Fue la noche de Lasa y Zabala, pero también la de Juan Carlos Etxebarria (que me escribe para recordarme que como orgulloso giputxi, y aunque me disculpa, se apellida) Etxeberria, muy acertadamente recuperado para la conducción de un 60 minutos categoría txuleton. Porque tras 60 minutos llegó El dilema, esa tertulia informativa que Etxeberria presenta, que comenzó emitiéndose los viernes, ahora ha pasado a los lunes y es algo así como la respuesta a los gallineros de actualidad política en horario nocturno que en relativamente poco tiempo han proliferado en otras cadenas. El dilema ha tenido que mutar en algo un poco más gritón para llamar la atención del personal, pero aún así sigue siendo bastante menos vocinglero que el debate medio.
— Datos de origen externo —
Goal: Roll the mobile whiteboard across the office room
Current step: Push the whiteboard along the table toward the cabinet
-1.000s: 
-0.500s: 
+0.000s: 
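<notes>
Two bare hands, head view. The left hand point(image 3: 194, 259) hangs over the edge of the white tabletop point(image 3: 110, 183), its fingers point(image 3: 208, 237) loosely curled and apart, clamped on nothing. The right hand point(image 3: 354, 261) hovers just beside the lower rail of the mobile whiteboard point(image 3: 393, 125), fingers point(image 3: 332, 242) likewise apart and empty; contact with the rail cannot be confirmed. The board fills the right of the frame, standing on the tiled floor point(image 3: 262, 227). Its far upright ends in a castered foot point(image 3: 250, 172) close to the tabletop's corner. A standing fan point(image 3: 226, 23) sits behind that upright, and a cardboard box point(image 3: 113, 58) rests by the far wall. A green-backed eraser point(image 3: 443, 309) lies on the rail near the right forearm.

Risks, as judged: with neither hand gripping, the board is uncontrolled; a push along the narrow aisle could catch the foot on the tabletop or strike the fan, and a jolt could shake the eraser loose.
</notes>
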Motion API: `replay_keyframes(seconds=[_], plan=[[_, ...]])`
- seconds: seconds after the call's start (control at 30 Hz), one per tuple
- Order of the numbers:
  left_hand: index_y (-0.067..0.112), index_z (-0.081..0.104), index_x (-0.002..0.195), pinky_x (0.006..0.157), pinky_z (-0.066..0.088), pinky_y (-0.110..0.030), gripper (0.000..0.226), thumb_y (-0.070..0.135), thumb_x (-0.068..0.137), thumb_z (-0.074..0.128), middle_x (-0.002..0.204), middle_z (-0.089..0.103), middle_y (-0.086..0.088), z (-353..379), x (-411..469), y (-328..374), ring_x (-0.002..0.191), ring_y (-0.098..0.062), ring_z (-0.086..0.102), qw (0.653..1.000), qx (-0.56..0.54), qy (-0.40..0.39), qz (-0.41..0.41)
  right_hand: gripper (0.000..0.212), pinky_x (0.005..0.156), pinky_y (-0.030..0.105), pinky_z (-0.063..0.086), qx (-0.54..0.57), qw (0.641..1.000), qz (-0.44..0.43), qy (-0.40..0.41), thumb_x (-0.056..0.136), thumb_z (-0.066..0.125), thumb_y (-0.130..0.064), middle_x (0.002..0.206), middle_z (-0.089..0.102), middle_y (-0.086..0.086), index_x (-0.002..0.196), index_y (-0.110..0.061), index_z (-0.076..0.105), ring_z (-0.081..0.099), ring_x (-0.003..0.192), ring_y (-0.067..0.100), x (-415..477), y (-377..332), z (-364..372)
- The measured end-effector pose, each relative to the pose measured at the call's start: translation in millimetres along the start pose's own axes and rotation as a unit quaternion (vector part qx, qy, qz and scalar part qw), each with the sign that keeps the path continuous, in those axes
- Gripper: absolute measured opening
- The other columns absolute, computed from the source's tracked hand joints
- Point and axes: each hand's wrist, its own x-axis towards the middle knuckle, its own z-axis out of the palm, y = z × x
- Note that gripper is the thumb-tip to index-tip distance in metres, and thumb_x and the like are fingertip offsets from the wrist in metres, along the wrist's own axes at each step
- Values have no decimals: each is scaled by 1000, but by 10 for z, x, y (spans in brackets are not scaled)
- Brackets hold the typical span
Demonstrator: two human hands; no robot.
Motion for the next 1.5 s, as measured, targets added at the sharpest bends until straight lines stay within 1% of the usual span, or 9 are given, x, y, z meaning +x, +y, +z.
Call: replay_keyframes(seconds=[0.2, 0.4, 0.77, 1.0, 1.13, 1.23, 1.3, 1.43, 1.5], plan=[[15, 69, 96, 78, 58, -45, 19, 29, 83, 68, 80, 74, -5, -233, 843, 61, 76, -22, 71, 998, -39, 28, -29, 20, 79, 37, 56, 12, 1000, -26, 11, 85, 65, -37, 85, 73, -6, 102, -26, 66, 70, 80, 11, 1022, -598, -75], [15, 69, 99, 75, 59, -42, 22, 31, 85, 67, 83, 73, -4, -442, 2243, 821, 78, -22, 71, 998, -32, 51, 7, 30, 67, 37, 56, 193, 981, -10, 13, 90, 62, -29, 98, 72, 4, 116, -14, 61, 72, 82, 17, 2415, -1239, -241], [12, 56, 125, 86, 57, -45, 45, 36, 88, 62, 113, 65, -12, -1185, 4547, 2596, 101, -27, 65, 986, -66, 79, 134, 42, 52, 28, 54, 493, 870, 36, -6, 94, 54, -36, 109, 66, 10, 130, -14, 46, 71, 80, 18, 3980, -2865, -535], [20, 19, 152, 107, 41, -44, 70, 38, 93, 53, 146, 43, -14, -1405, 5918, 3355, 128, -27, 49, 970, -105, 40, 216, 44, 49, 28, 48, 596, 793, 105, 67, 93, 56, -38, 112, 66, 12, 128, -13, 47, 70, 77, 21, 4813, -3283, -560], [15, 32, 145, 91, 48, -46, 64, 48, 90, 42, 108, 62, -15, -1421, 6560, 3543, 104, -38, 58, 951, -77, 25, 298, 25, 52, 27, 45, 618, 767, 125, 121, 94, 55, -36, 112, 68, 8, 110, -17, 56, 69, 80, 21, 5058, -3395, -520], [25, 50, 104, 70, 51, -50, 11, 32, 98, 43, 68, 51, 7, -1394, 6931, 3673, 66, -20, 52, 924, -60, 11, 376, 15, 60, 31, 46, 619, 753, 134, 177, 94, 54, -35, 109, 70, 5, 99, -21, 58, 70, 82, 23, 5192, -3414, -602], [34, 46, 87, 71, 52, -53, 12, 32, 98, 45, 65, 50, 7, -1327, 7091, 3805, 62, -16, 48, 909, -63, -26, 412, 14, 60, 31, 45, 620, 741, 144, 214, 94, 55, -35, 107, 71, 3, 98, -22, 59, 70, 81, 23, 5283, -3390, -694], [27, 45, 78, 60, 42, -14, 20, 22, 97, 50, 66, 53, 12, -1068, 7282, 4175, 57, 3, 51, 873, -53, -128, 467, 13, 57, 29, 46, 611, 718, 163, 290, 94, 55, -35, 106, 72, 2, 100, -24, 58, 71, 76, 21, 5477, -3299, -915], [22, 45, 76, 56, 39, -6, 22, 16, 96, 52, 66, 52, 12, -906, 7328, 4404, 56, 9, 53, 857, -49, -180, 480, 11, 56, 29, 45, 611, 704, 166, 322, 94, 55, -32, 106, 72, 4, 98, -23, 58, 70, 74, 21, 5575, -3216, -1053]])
La de ayer fue su emisión más vista, 194.000 espectadores y 12% de cuota de pantalla.

Por supuesto, hay que felicitar tanto a los responsables de los programas como a la propia cadena por haber elegido abordar un tema que, es evidente, conectó con los intereses de parte de la audiencia. Los programas de actualidad made in Euskadi no son necesarios. Son imprescindibles. Si sólo viésemos la televisión española hay mucha información, muchas perspectivas que quedarían al margen. Y qué les voy a contar cuando se trata de informar sobre la guerra sucia -esto… ¿hay alguna limpia?-.

Sin embargo hay algo de esta doble sesión que no me gustó. Que no me gustó en absoluto. Y fue el pábulo que se le dio a ese tipo siniestro que responde al nombre de José Amedo. Usted afirmará, con razón, que el ex subcomisario de policía tiene, sin duda, cosas que contar sobre el GAL. No lo discuto. Pero este personaje que fue condenado a más de 100 años de prisión por asesinato frustrado, lesiones, asociación ilícita y falsificación, que de hecho ha pasado 12 años entre rejas, está estos días a vender su libro, que acaba de publicar, que probablemente de vueltas a pájaros y flores y nada más, y que era, por cierto, bien visible en varios de los muchos planos que ETB2 le regaló el lunes.

El equilibrio entre satisfacer el interés informativo y la promoción de las obras completas de un  ciudadano nada ejemplar es complicado. Contribuir a que un poli corrupto y malencarado enseñe descaradamente su libro, recién presentado y listo para la promoción no me parece, en cualquier caso, la mejor de las prácticas profesionales.

Decía Miriam Duque ayer, cuando hablábamos de este tema en Graffiti, de Radio Euskadi -aquí, el podcast, en el que puede comprobarse, por cierto, que también comentamos temas menos densos-, que siempre es positivo que el público se decante por contenidos informativos. A ese mismo público le atribuyo criterio suficiente como para juzgar el mensaje en función de su emisor. Tampoco quiero pensar, ¡faltaría más!, que porque un libro aparezca en televisión pasará a convertirse en el bestseller de estas navidades. Pero ver a Amedo –y no es la primera vez– intentar aprovecharse de su tirón mediático para vender, aquí y allá, su versión de las cosas a mí me rechina. Y espero que a ustedes también.